Estou tratando a “Educação” como um grande pacote, mas há diferenças cruciais que devem ser pensadas. Crianças em processo de letramento ou nos primeiros anos escolares foram lançadas em ambientes de ensino remoto. Muitos pais, também eles adaptando-se a rotinas de trabalho em “home-office”, passaram a ter que trabalhar e auxiliar as crianças em suas atividades, o que criou um contínuo processo de estresse doméstico. Isso para os pais que puderam permanecer trabalhando em casa, pois muitos não tiveram tal condição. Neste caso, o que acontece com as crianças?
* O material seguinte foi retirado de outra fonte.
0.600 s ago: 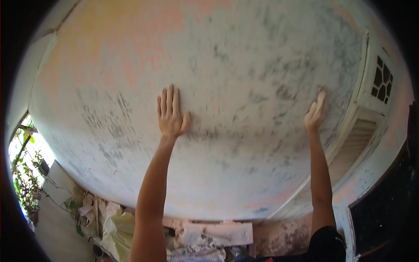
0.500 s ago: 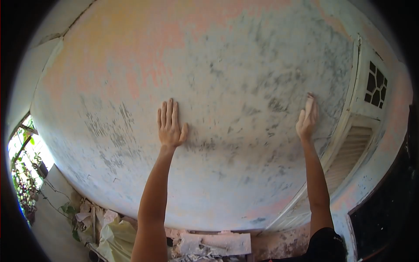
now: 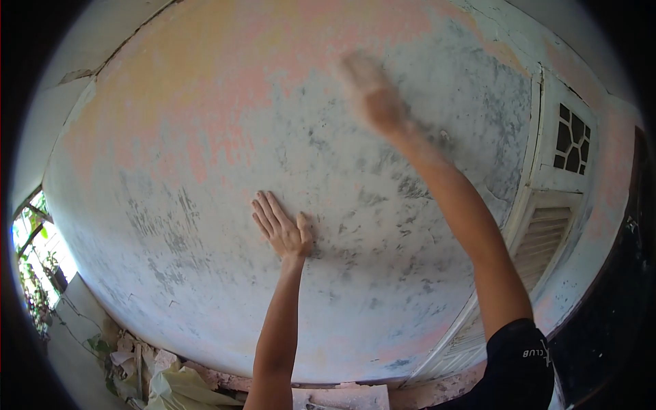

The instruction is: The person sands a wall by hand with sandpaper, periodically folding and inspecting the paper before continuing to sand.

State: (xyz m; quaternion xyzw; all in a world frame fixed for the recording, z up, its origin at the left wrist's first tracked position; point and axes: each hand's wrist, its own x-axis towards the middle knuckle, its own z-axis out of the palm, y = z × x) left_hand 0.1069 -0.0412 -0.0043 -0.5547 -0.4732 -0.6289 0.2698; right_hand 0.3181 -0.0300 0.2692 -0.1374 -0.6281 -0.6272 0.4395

Faltou um plano de ação comum para lidar com os efeitos da pandemia sobre a Educação. Faltou, sobretudo, sensibilidade na condução do problema. O ENEM foi adiado, mas apenas depois de muito debate. O Ministério da Educação sustentou enquanto pode a ideia de que “O Brasil não pode parar” e veiculou uma propaganda com jovens em ambientes asseados, organizados e decorados com bandeirinhas, clamando pela manutenção do exame para que uma “geração de novos profissionais” não fosse perdida: “a vida não pode parar” – dizia o jovem do comercial. A vida, no entanto, parou para milhares de pessoas – definitivamente. E o comercial não considerou todos os estudantes que estavam há meses sem aulas. O Enem foi adiado, mas não existe adiamento que recupere o (antigo) fosso de desigualdade que foi ampliada ao longo da pandemia.
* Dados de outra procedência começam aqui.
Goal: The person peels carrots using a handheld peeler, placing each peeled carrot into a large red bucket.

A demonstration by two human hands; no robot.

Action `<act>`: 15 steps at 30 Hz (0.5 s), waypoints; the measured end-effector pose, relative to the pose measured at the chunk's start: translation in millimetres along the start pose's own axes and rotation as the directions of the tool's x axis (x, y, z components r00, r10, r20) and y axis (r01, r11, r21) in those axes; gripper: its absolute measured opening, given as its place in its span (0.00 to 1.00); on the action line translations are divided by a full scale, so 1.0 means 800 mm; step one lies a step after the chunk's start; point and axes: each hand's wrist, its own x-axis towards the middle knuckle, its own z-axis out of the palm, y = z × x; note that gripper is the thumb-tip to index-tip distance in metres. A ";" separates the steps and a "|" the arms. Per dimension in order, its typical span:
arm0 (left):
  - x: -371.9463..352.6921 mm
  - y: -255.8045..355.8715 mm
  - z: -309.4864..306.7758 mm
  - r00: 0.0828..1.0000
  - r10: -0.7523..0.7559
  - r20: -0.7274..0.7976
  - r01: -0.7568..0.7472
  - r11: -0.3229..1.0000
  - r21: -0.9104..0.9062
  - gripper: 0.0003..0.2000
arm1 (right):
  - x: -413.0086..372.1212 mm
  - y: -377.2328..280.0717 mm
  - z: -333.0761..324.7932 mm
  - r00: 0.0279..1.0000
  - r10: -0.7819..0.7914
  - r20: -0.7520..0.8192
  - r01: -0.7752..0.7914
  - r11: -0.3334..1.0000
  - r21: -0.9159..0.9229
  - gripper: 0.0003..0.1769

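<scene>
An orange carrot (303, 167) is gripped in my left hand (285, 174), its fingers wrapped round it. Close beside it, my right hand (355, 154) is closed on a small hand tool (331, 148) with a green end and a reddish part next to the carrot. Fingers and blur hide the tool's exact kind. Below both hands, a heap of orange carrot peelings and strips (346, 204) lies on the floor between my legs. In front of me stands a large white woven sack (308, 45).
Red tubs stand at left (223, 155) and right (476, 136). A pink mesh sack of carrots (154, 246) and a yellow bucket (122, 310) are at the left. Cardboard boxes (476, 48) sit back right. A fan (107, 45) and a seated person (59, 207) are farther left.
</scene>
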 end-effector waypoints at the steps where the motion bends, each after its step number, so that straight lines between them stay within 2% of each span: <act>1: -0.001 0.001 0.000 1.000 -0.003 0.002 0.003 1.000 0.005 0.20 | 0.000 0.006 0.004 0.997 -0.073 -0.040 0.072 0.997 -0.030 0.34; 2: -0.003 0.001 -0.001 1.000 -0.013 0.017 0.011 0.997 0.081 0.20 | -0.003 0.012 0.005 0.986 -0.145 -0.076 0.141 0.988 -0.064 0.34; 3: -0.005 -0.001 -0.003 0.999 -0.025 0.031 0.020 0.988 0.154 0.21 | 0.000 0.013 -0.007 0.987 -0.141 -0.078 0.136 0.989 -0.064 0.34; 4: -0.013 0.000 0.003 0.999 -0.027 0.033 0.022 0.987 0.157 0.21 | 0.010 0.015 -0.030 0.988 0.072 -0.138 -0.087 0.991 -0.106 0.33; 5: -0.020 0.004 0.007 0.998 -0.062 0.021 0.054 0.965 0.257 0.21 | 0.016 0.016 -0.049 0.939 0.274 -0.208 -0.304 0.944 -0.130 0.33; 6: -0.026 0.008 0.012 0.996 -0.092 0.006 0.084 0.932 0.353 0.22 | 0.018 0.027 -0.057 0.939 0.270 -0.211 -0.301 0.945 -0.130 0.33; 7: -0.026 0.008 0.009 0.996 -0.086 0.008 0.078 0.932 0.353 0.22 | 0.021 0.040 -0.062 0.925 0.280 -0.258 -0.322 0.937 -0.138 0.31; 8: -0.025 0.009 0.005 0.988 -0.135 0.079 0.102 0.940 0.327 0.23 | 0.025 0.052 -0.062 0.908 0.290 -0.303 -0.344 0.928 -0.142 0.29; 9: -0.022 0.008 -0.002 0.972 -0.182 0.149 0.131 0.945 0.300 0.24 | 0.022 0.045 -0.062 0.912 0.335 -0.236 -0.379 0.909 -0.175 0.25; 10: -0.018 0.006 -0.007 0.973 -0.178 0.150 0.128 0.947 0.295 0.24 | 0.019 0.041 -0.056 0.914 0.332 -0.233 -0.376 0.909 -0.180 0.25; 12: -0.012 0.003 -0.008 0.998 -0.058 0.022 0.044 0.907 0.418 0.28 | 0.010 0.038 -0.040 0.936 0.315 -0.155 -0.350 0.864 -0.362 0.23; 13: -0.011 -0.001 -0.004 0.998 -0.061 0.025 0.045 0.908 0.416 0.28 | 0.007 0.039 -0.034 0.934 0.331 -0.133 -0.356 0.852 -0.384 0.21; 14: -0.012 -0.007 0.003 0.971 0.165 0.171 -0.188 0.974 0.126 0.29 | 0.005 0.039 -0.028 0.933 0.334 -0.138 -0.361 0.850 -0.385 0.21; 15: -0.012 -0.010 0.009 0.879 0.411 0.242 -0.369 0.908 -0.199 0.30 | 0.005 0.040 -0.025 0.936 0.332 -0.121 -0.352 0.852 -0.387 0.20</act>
O problema do ensino remoto não diz respeito somente aos jovens em idade escolar. Estudantes universitários também foram atingidos pela suspensão das aulas presenciais. E sofrem, tal como os mais jovens, com questões muito semelhantes, desde a dificuldade de acesso até o desencanto de aulas online: “uma aula chata com um professor falando lá na frente, é uma aula chata; uma aula chata com apenas a testa de um professor sendo projetada no monitor é muito pior” – disse um estudante.